The function called here, aov() is the one that does the Analysis of Variance. It returns an object that has the necessary data we need. To estimate the ANOVA table as outlined above we ask for it as:

anova(fit.aov)
## Analysis of Variance Table
## 
## Response: Sepal.Length
##            Df Sum Sq Mean Sq F value    Pr(>F)    
## Species     2 63.212  31.606  119.26 < 2.2e-16 ***
## Residuals 147 38.956   0.265                      
## ---
## Signif. codes:  0 '***' 0.001 '**' 0.01 '*' 0.05 '.' 0.1 ' ' 1

which shows that the “Species” treatment are significantly different from each other, with an \(F\) statistic equal to \(F = 119.3\), which with 2 and 147 degrees of freedom is assigned a probability equal to \(2e^{-16}\), a very small value!

15.3.1 Post-Hoc Tests

What this analysis tells us is that at least one of the treatment means are different from the rest. What it does not tell us is which one or which subset. It could be that I. setosa is significantly smaller than both I. versitosa and I. virginia. It could be that I. virginia is significantly larger than the others, who are not different. It could also mean that they are all different. To address this, we can estimate a post hoc test, to evaluate the difference between treatment means within this model itself.

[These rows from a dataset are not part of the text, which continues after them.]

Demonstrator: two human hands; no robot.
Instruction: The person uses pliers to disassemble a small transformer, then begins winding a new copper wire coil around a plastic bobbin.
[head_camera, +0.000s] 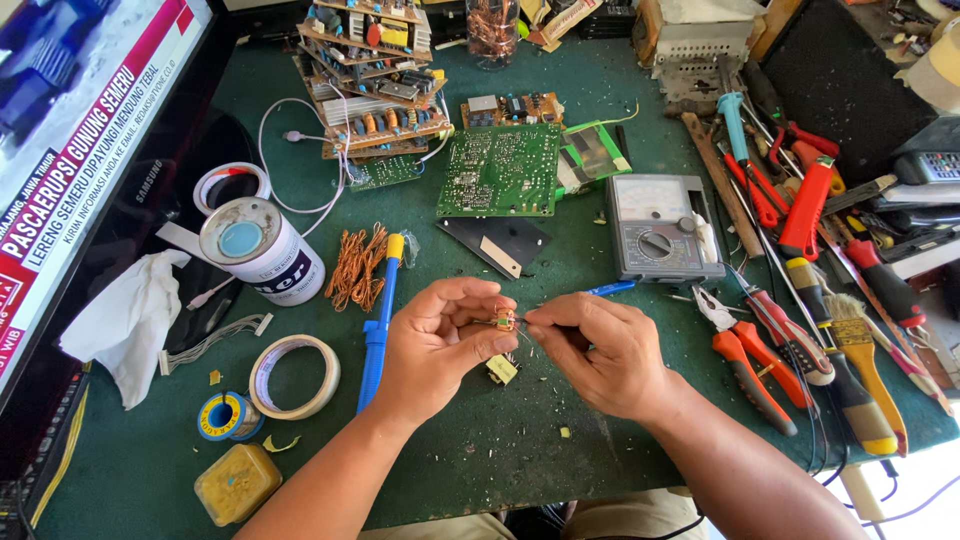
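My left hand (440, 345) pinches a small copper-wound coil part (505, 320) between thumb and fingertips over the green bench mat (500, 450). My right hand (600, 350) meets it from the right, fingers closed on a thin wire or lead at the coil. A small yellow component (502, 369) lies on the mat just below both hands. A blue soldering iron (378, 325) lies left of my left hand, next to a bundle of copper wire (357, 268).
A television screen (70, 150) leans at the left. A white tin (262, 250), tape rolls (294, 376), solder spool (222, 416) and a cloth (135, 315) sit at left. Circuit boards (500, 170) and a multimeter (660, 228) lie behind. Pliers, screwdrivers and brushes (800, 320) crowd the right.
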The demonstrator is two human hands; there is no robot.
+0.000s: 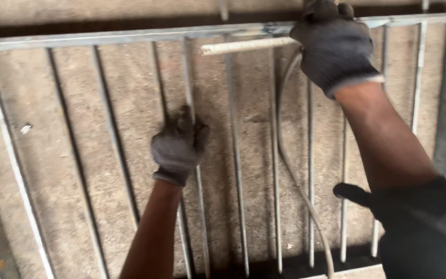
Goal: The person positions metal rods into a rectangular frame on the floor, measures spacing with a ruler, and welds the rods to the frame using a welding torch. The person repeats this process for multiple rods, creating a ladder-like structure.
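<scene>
left hand [177, 147] grips grille bar [190, 98] | right hand [334, 44] holds pale rod [243, 46] at top rail [130, 36]

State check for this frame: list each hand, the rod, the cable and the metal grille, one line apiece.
Left hand: gloved, fingers closed around one upright bar of the grille.
Right hand: gloved, gripping a pale rod at the top rail.
Pale rod: held level, tip pointing left.
Cable: slack, curving down from the right hand.
Metal grille: lying over the concrete floor.
</scene>
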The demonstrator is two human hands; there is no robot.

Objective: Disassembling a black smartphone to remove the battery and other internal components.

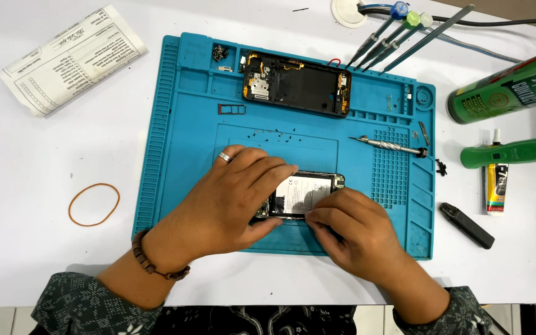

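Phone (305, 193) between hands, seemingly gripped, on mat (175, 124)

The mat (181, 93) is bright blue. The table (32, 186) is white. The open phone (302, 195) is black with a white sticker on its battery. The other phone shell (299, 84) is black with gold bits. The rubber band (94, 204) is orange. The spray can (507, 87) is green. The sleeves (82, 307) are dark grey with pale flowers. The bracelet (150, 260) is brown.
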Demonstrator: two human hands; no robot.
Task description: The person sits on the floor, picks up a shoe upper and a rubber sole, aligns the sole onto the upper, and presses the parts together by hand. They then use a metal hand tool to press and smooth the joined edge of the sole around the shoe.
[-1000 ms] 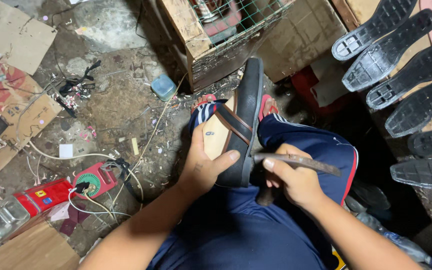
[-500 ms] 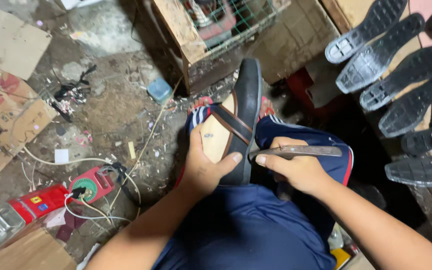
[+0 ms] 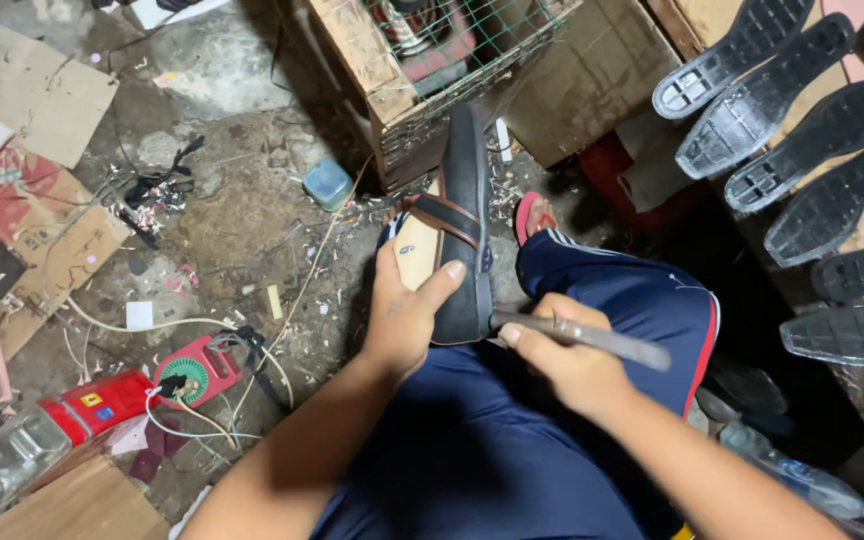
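Sandal stood on edge over left knee, long axis 12–6, toe at 12, heel at 6. Brown strap across upper. Left hand closed round heel end from 9, thumb laid over sole edge; grip firm on sandal. Right hand at 4 of heel, fingers wrapped shut round flat metal tool. Tool lies roughly 3–9, tip touching sole edge at heel, handle end out toward 3. Right hand nearer the seam being worked; left hand only steadies. Blue trousers beneath. Red slipper on floor at 1. Black soles racked at 2. Wooden crate at 12. Littered floor at 9.
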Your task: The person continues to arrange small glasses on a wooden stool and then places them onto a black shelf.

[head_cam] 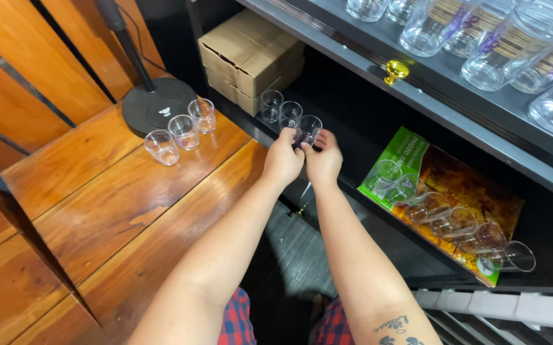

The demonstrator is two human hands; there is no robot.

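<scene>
Small clear shot glass [308, 128], upright, both hands' [303, 160] grip

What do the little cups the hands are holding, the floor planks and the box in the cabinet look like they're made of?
The small cup between the left hand and right hand looks like clear glass or hard plastic: see-through with bright glints. The planks look like varnished wood, with visible grain and a glossy sheen. The brown box looks like matte corrugated cardboard with folded flaps.
</scene>
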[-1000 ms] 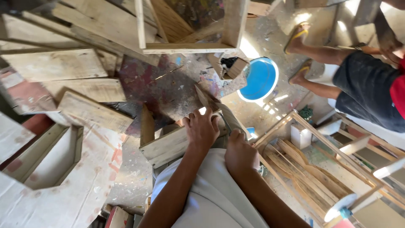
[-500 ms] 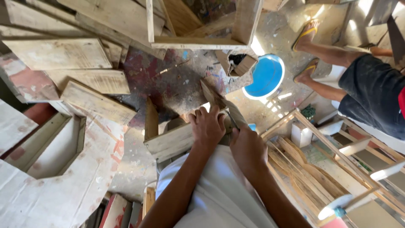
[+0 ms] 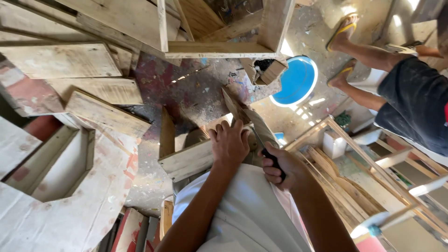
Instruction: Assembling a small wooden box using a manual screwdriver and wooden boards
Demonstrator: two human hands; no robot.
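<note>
Two hands at work | left hand (image 3: 229,142) pressed a thin wood piece (image 3: 233,106) onto the plank (image 3: 191,160), fingers clamped over it | right hand (image 3: 280,167) clenched a dark-handled blade (image 3: 262,133) | wood likely light, stiff, splintery; best held low, clear of the edge.

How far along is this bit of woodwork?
Hard to judge, probably midway. Done: cut boards and a finished-looking open frame lie around the floor. In hand: the left hand presses a small wooden piece against a plank, while the right hand grips a dark-handled blade laid on it. Left: that piece looks rough and joined to nothing.
</note>
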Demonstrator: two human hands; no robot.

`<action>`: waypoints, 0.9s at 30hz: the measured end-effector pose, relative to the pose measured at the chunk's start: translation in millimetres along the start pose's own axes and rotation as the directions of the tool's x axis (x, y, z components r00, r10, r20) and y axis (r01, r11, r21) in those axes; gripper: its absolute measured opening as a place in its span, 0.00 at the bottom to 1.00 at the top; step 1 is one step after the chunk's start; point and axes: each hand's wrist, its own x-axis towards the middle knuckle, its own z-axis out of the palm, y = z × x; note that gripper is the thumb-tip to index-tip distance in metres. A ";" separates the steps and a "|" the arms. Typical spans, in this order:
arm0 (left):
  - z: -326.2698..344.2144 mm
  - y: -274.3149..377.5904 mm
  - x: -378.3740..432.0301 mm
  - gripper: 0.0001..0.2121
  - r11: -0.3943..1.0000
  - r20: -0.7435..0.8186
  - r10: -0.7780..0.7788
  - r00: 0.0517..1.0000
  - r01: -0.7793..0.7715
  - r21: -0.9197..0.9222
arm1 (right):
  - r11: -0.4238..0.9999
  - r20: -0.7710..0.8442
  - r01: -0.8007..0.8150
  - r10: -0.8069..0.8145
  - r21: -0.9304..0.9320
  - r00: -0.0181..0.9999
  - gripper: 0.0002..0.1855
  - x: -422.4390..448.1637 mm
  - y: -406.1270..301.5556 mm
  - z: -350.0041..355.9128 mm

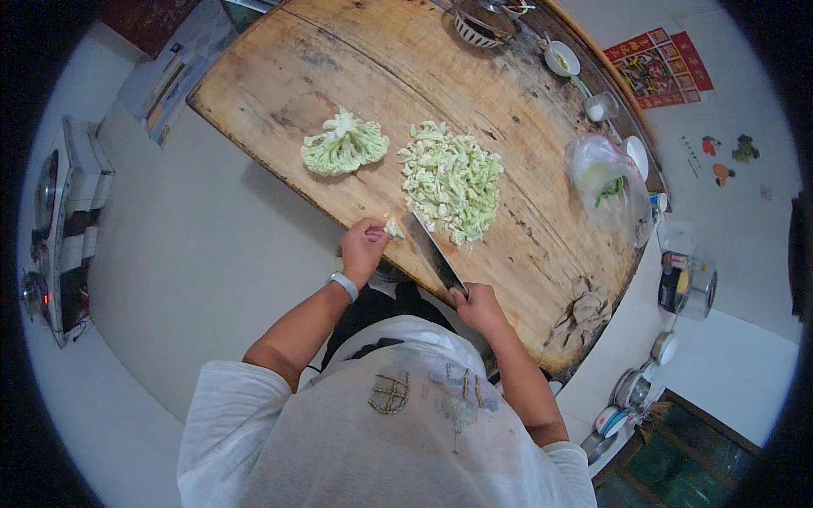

One of the most common ways to evaluate the equality of treatment mean values is that defined by Tukey. The so-called “Honest Significant Differences” post hoc test is given by

tuk <- TukeyHSD(fit.aov)
tuk
##   Tukey multiple comparisons of means
##     95% family-wise confidence level
## 
## Fit: aov(formula = Sepal.Length ~ Species, data = iris)
## 
## $Species
##                       diff       lwr       upr p adj
## versicolor-setosa    0.930 0.6862273 1.1737727     0
## virginica-setosa     1.582 1.3382273 1.8257727     0
## virginica-versicolor 0.652 0.4082273 0.8957727     0

which breaks down the pair-wise differences in the mean of each treatment. Here we see the magnitude of the differences in mean values, the lower and upper confidence on the differences, and the probability associated with these differences. In this example, all three comparisons are highly unlikely (e.g., \(P\) is very small and in this case essentially zero). As a result, we can interpret these results as suggesting that each of the three species have significantly different. If we plot these results, we see which ones are larger and which are smaller.

plot( tuk )

Which shows the difference between treatment mean between all pairs of treatments. Overall, we see that the Iris species are all significantly different.